Зазвонил звонок. Все проснулись и с шумом побежали на террасу пить чай. На лестнице я вдруг все передумал и решил: не лезть с разговорами, держаться в сторонке. Так лучше, спокойнее…

А когда после чая Валька Аджемов, Муся, Ника и Тошка и еще кое-кто из ребят пошли к пруду играть в волейбол и Тошка крикнул нам: «Сима! Саша! Идите к нам в партию!» — мы оба отказались и ушли в парк.

— Сима, Сима! — смешно, как старик, ворчал Серафим, когда мы шли по парку. — У тебя вот прекрасное имя — Александр Сергеевич. А у меня… Чорт знает что! Не то мужик, не то баба. И рифма-то к нему — «невыносимо». — Он нахмурился и вдруг засмеялся. — Идея!.. Знаешь, что?.. Придумал себе имя… Невыносим Петрович! Так лучше, оригинальнее, да и больше подходит к моему характеру.

Он совсем развеселился, и мы стали болтать уже о другом.

За парком по дну оврага, заросшего ольхой и ивой, протекала речонка, почти пересохшая.
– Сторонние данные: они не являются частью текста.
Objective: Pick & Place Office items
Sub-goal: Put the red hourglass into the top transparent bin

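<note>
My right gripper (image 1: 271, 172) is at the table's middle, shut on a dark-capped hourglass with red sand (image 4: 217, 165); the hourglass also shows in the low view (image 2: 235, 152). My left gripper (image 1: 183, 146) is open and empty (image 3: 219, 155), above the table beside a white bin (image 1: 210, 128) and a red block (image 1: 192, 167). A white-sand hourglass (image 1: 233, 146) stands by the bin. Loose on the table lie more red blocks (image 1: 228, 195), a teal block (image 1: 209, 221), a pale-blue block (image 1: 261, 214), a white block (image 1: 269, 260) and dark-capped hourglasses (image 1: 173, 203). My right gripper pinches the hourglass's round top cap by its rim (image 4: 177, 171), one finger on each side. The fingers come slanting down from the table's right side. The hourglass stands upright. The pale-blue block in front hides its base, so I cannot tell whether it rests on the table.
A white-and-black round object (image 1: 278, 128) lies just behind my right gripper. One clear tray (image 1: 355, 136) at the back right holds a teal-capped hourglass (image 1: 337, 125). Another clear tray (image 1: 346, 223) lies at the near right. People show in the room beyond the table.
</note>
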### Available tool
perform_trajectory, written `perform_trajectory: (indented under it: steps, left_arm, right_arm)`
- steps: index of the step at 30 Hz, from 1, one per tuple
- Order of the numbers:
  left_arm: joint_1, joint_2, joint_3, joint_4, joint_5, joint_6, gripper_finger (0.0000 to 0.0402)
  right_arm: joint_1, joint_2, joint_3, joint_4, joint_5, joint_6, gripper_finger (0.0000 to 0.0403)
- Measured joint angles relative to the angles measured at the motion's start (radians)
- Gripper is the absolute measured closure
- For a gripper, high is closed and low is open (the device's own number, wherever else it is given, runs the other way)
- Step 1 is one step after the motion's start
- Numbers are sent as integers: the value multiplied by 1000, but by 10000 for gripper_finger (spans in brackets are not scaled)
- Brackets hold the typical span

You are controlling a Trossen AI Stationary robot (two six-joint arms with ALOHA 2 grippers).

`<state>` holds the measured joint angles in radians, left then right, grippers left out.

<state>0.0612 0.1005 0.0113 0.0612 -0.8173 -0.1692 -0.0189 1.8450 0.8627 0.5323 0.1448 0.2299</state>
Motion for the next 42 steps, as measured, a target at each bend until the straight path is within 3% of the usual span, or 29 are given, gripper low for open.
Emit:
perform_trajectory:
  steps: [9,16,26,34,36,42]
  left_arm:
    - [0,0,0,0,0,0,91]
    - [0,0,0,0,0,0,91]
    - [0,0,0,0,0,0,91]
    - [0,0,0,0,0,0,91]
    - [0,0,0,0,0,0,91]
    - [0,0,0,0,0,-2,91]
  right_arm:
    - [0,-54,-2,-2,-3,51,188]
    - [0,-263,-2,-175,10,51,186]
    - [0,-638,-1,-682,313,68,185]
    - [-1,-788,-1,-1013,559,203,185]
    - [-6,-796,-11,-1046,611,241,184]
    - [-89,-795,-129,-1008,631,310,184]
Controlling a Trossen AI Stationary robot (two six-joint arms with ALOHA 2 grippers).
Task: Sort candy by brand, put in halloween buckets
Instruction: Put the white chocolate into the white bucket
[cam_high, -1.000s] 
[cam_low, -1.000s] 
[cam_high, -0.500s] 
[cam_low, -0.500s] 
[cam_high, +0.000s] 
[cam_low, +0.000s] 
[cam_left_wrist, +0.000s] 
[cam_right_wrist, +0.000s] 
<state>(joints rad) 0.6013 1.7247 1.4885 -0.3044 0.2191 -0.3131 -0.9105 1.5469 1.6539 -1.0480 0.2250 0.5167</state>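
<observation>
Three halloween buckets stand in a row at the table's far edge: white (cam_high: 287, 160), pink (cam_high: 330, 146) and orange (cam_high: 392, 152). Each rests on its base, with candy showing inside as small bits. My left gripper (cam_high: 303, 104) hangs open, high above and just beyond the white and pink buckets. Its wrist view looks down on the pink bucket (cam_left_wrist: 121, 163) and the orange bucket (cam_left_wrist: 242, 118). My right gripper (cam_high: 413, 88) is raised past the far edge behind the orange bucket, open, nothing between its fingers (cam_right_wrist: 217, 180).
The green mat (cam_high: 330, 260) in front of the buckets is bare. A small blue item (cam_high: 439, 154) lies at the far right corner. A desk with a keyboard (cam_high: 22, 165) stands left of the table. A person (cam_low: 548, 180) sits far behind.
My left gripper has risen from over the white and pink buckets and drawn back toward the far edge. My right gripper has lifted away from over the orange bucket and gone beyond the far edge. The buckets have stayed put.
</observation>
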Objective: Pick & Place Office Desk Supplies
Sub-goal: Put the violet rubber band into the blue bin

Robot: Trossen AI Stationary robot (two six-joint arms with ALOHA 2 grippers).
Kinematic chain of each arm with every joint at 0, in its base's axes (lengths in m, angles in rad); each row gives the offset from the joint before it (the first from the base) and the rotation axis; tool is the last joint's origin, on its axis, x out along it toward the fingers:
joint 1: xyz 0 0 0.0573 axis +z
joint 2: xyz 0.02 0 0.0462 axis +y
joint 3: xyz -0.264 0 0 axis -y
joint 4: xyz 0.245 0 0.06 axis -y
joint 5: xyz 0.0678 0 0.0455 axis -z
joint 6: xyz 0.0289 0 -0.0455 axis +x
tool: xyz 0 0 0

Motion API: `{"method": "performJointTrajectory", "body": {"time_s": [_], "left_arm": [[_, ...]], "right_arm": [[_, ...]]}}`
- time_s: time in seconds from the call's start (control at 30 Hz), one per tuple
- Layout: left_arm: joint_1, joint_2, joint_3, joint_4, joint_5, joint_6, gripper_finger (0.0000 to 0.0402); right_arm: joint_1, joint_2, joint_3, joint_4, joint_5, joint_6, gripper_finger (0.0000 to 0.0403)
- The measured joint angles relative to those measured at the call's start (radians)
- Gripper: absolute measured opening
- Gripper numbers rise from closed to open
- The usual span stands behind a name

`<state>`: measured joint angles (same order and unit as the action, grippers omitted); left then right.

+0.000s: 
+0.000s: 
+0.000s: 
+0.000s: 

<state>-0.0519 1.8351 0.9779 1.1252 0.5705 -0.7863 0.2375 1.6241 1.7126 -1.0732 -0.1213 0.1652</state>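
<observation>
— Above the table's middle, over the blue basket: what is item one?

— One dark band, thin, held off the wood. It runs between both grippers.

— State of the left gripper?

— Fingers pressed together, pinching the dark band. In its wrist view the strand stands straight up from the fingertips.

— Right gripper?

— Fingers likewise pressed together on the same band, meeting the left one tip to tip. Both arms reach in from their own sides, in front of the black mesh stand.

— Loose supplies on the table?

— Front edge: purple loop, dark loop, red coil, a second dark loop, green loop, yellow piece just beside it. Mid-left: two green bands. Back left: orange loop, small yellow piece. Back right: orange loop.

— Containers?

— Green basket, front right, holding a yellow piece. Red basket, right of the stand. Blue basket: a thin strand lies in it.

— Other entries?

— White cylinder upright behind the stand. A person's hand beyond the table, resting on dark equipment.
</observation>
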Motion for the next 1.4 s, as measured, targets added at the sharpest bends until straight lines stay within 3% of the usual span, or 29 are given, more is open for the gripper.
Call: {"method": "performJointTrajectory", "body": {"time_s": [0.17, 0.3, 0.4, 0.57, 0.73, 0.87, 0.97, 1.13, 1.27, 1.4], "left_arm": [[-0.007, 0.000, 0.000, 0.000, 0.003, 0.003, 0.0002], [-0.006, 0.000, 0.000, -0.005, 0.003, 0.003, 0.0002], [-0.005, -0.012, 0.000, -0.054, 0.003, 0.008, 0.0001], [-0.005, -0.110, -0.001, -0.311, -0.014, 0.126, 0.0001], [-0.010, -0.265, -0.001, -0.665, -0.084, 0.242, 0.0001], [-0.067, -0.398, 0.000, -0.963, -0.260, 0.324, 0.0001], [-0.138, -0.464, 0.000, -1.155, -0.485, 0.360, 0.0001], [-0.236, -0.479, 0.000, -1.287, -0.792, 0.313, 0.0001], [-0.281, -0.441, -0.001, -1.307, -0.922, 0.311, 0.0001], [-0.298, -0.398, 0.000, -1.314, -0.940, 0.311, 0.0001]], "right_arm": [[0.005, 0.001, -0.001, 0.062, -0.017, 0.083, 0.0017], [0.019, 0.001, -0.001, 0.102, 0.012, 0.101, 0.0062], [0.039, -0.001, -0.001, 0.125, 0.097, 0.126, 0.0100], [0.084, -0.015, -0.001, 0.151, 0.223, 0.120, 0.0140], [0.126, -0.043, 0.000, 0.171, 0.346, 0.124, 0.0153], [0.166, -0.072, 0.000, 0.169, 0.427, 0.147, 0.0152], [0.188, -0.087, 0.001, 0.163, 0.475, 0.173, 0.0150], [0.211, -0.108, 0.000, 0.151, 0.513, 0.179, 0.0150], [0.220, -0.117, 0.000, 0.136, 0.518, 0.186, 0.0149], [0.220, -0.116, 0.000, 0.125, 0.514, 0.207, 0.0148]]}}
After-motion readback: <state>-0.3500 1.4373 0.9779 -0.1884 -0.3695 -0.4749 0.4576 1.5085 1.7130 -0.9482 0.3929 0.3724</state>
Мы переправились через нее, выбрались из оврага и очутились у заброшенного и уже заросшего бурьяном кирпичного завода, за которым шли к горизонту волнистые поля. Налево, за овсами, за пригорком, километрах в двух от нас, торчали ивы и крыши какой-то деревушки.

Мы заглянули внутрь развалин — запустение, щебень, кости какие-то. Из-под крыши с шумом вылетела сова, пышным серым комом села на низкий столб в овсах и неподвижно, как чучело, уставилась на нас своими огромными глазами.

Мы сели на меже и смотрели на сову, на облака, пышные, белые. Из-за парка ясно доносились до нас то дружный смех, то отдельные голоса ребят, игравших в волейбол.

И меня вдруг так потянуло туда, к ребятам.

«Глупо, глупо мы ведем себя! — подумал я. — Там веселятся, а мы… Чорт знает что! Разводим меланхолию. Одна сова чего стоит…»

— Брысь, ты! — закричал я во все горло и бросил в нее палкой.

Она взмахнула крыльями, перелетела и скрылась где-то в овсах.

— Чего это ты взъелся на нее? — засмеялся Серафим.

Я откровенно высказал все, что думал.

— Да, это верно! — подхватил он с горячностью. — Нельзя так… Я сам сейчас думал… Так скоро и в самом деле превратишься в Невыносима Петровича. И чего это я давеча прицепился к Тошке? Ведь он в тысячу, в тысячу раз лучше меня, а я свинья… Пойдем к ним!

И мы пошли к дому играть в волейбол.